• **WHAT THIS TASK INVOLVES**
All of the data below is to be copied again without changes.

□ □ □

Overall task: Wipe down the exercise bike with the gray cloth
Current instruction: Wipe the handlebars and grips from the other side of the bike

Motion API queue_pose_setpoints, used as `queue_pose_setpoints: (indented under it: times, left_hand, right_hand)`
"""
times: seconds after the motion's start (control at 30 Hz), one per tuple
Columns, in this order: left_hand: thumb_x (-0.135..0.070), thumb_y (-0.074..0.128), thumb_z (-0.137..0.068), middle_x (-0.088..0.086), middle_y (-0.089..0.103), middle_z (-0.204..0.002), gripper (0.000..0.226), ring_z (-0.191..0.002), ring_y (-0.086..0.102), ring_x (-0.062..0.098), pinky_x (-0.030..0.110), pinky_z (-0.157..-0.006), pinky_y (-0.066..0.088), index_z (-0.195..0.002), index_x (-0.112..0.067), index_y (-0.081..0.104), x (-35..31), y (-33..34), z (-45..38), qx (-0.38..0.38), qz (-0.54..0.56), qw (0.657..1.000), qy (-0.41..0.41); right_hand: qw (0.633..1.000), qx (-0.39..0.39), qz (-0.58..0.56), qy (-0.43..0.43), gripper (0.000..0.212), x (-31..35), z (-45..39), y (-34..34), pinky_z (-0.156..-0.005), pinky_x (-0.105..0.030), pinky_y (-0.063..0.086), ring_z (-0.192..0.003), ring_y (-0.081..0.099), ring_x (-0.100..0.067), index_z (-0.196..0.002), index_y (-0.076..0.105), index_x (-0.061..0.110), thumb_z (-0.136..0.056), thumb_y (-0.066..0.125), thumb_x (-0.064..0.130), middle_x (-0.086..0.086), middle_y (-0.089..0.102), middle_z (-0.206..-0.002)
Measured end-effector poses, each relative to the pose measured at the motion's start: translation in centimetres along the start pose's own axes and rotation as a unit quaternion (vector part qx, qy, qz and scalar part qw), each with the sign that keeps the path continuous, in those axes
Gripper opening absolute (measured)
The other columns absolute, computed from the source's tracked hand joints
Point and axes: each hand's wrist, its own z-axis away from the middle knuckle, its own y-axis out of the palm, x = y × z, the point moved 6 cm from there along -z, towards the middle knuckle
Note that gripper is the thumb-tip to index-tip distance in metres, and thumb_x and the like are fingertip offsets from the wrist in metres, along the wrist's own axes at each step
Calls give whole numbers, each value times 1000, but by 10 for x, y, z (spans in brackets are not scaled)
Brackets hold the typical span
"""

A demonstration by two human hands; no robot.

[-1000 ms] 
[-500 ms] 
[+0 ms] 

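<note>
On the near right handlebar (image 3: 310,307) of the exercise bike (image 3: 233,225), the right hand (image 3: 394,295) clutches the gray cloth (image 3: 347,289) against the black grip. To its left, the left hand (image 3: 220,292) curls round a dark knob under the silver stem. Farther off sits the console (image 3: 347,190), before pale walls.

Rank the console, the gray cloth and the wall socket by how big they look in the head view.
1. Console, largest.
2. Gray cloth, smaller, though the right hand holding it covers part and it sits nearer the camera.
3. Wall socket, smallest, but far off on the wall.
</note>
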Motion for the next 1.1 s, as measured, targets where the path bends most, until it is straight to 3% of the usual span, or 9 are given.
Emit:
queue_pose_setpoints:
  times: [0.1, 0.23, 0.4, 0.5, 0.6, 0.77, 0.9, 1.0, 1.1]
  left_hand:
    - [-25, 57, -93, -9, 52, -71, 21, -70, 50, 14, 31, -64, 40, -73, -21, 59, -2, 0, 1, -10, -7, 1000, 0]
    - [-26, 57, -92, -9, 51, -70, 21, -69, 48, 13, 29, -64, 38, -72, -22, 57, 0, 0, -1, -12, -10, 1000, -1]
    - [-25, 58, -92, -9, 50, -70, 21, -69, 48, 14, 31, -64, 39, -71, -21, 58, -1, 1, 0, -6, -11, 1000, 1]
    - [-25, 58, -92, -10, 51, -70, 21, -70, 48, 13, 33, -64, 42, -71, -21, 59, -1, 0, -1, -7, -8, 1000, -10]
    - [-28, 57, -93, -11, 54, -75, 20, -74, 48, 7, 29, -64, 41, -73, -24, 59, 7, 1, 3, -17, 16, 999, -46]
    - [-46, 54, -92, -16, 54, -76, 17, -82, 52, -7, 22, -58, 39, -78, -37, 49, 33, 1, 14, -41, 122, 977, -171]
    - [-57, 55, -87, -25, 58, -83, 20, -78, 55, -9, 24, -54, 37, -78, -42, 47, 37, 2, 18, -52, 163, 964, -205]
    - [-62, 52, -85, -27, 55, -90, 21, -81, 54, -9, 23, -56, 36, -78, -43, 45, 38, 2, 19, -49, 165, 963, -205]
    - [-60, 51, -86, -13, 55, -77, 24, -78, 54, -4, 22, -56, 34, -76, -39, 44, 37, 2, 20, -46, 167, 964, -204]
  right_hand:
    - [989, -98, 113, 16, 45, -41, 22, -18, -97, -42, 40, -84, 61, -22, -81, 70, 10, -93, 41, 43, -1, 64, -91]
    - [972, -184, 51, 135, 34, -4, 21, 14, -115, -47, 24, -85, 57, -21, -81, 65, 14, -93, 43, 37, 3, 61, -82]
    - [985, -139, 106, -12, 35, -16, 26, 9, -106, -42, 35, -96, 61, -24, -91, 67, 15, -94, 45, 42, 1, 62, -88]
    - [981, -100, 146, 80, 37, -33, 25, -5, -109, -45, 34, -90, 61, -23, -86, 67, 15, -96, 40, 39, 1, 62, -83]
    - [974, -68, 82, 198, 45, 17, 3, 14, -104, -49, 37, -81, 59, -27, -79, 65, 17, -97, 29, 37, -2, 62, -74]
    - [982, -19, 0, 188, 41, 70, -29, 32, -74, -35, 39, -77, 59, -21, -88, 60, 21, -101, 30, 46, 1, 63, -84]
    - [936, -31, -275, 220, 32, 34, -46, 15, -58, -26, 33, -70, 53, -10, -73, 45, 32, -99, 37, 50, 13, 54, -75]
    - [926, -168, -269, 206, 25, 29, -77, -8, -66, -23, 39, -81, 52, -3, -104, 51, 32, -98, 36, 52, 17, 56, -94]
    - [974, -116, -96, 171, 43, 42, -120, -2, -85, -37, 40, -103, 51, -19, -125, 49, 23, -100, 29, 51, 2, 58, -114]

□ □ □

• **RESULT FOR THIS EXERCISE**
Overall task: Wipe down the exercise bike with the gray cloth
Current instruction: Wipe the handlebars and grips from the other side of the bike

Motion API queue_pose_setpoints, used as `queue_pose_setpoints: (indented under it: times, left_hand, right_hand)`
"""
times: seconds after the motion's start (control at 30 Hz), one per tuple
Columns, in this order: left_hand: thumb_x (-0.135..0.070), thumb_y (-0.074..0.128), thumb_z (-0.137..0.068), middle_x (-0.088..0.086), middle_y (-0.089..0.103), middle_z (-0.204..0.002), gripper (0.000..0.226), ring_z (-0.191..0.002), ring_y (-0.086..0.102), ring_x (-0.062..0.098), pinky_x (-0.030..0.110), pinky_z (-0.157..-0.006), pinky_y (-0.066..0.088), index_z (-0.195..0.002), index_x (-0.112..0.067), index_y (-0.081..0.104), x (-35..31), y (-33..34), z (-45..38), qx (-0.38..0.38), qz (-0.54..0.56), qw (0.657..1.000), qy (-0.41..0.41); right_hand: qw (0.633..1.000), qx (-0.39..0.39), qz (-0.58..0.56), qy (-0.43..0.43), gripper (0.000..0.212), x (-31..35), z (-45..39), y (-34..34), pinky_z (-0.156..-0.005), pinky_x (-0.105..0.030), pinky_y (-0.063..0.086), ring_z (-0.192..0.003), ring_y (-0.081..0.099), ring_x (-0.100..0.067), index_z (-0.196..0.002), index_y (-0.076..0.105), index_x (-0.061..0.110), thumb_z (-0.136..0.056), thumb_y (-0.066..0.125), thumb_x (-0.064..0.130), middle_x (-0.086..0.086), middle_y (-0.089..0.102), middle_z (-0.206..-0.002)
Measured end-effector poses, each relative to the pose measured at the motion's start: translation in centimetres along the start pose's own axes and rotation as a unit quaternion (vector part qx, qy, qz and scalar part qw), each with the sign that keeps the path continuous, in those axes
Gripper opening absolute (measured)
The other columns absolute, computed from the source's tracked hand joints
Point and axes: each hand's wrist, its own z-axis away from the middle knuckle, its own y-axis out of the palm, x = y × z, the point moved 6 cm from there along -z, towards the middle knuckle
Note that gripper is the thumb-tip to index-tip distance in metres, and thumb_x and the like are fingertip offsets from the wrist in metres, along the wrist's own axes at each step
Calls give whole numbers, each value times 1000, but by 10 for x, y, z (spans in brackets are not scaled)
Brackets hold the typical span
"""

A demonstration by two human hands; no robot.

[-1000 ms] 
[-500 ms] 
[+0 ms] 

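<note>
On the near right handlebar (image 3: 310,307) of the exercise bike (image 3: 233,225), the right hand (image 3: 394,295) clutches the gray cloth (image 3: 347,289) against the black grip. To its left, the left hand (image 3: 220,292) curls round a dark knob under the silver stem. Farther off sits the console (image 3: 347,190), before pale walls.

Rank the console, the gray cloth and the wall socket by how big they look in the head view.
1. Console, largest.
2. Gray cloth, smaller, though the right hand holding it covers part and it sits nearer the camera.
3. Wall socket, smallest, but far off on the wall.
</note>
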Motion for the next 1.1 s, as measured, targets where the path bends most, until it is straight to 3% of the usual span, or 9 are given.
Emit:
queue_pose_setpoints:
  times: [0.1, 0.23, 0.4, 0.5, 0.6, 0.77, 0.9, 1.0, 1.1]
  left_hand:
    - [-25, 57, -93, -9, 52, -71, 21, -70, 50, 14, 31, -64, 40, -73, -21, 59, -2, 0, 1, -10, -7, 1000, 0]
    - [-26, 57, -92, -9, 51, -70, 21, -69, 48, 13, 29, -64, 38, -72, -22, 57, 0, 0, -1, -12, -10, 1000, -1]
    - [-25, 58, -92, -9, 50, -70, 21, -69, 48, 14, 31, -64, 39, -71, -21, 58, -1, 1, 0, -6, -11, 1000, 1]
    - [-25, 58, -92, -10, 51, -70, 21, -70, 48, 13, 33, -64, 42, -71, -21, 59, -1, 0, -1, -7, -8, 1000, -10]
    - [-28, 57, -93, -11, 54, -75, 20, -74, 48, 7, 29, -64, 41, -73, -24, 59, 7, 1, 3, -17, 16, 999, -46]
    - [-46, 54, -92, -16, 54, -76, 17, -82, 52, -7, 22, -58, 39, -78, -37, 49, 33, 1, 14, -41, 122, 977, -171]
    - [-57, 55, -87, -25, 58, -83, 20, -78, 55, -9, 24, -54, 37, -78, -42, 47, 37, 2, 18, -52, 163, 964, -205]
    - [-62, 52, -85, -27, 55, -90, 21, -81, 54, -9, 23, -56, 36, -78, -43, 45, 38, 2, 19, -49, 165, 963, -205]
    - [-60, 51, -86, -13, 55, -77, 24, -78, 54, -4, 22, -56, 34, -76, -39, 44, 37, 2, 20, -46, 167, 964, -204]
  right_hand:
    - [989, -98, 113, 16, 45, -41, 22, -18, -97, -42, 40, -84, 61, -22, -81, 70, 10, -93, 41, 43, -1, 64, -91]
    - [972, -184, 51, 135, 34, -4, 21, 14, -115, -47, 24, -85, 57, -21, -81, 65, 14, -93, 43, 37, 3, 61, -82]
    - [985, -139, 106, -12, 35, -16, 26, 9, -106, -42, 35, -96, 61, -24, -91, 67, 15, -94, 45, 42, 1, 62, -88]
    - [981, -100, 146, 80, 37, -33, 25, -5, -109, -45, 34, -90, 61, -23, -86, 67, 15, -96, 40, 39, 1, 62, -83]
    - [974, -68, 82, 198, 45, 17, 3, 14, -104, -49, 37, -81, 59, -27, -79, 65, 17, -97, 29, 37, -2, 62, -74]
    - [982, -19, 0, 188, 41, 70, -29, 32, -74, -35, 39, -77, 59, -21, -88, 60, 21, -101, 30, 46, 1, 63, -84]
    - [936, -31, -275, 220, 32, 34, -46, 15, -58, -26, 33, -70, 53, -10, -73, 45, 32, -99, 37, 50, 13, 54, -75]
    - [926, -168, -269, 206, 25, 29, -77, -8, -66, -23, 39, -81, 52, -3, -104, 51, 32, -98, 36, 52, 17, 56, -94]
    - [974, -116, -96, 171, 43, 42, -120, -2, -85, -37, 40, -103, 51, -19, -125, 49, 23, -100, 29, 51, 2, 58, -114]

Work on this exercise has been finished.